WORK TASK => With the images removed, repeat the data below exactly.

DATA EXCERPT =>
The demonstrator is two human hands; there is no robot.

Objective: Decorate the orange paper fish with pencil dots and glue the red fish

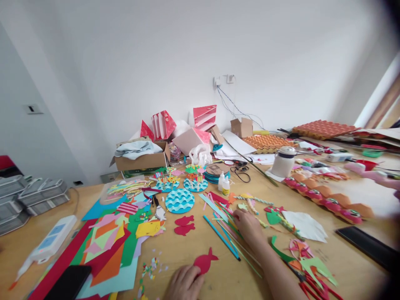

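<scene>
My left hand (184, 284), at the table's front edge, has its fingers bent together over the head end of a red paper fish (204, 261), whose tail points up and right. My right hand (247, 225) reaches farther out, beside a bundle of narrow paper strips (229, 228). Its fingers are curled, and whatever lies under the fingertips is hidden. Two more red paper fish (184, 225) lie flat beyond my left hand. Near the right fingertips are a pale green cutout (242, 206) and a braided paper cord (261, 201).
Coloured paper sheets (109, 266) and a black phone (68, 283) cover the left side. Glue bottles (225, 187) and a blue wavy disc (179, 201) stand farther back. Red-handled scissors (312, 285) lie by scraps at front right. An egg-tray strip (325, 198) is beyond, near another person's hand (389, 180).
</scene>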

EXERCISE OUTPUT =>
The demonstrator is two human hands; there is no robot.

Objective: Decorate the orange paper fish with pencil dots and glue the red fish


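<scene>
My left hand (184, 284), at the table's front edge, has its fingers bent together over the head end of a red paper fish (204, 261), whose tail points up and right. My right hand (247, 225) reaches farther out, beside a bundle of narrow paper strips (229, 228). Its fingers are curled, and whatever lies under the fingertips is hidden. Two more red paper fish (184, 225) lie flat beyond my left hand. Near the right fingertips are a pale green cutout (242, 206) and a braided paper cord (261, 201).
Coloured paper sheets (109, 266) and a black phone (68, 283) cover the left side. Glue bottles (225, 187) and a blue wavy disc (179, 201) stand farther back. Red-handled scissors (312, 285) lie by scraps at front right. An egg-tray strip (325, 198) is beyond, near another person's hand (389, 180).
</scene>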

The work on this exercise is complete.